▸ **Directions**
Work out the count of lines in the listing below that include "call". Give that count alone.
┌──
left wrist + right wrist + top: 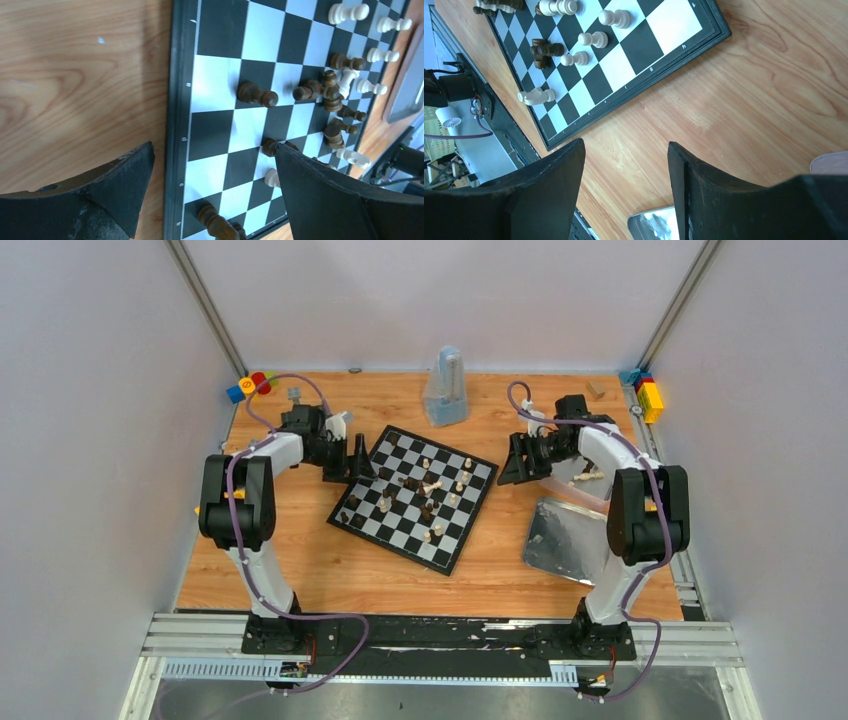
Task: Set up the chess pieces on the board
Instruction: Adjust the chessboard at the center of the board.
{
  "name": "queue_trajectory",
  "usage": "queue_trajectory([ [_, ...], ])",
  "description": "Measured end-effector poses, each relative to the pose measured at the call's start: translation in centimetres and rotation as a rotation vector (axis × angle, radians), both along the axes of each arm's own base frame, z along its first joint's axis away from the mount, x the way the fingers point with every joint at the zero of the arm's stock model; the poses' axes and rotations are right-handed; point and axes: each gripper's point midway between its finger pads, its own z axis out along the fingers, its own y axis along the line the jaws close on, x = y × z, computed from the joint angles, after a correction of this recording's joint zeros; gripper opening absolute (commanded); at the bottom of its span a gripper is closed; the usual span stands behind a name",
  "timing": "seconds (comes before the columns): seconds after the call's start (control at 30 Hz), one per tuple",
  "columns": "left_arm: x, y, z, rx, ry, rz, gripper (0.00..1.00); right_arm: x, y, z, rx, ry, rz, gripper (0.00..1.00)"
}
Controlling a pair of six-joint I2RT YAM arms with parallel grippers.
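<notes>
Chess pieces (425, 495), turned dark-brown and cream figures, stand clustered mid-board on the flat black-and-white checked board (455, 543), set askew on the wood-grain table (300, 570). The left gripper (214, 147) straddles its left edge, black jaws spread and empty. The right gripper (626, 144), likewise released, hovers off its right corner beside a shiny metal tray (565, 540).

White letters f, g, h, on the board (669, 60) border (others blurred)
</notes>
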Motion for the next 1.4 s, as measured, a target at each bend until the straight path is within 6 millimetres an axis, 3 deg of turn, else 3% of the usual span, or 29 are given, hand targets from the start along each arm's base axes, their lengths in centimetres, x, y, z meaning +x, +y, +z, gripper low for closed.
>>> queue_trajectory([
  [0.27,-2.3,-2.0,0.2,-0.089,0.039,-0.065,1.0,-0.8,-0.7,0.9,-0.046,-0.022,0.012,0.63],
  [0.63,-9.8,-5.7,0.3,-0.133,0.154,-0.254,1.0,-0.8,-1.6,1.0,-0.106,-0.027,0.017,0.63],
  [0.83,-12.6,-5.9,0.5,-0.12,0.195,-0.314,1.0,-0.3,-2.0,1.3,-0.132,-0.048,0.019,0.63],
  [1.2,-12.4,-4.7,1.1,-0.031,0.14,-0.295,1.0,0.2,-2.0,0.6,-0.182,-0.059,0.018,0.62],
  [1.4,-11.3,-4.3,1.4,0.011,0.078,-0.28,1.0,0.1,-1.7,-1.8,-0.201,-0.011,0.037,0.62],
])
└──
▸ **Response to this exercise**
2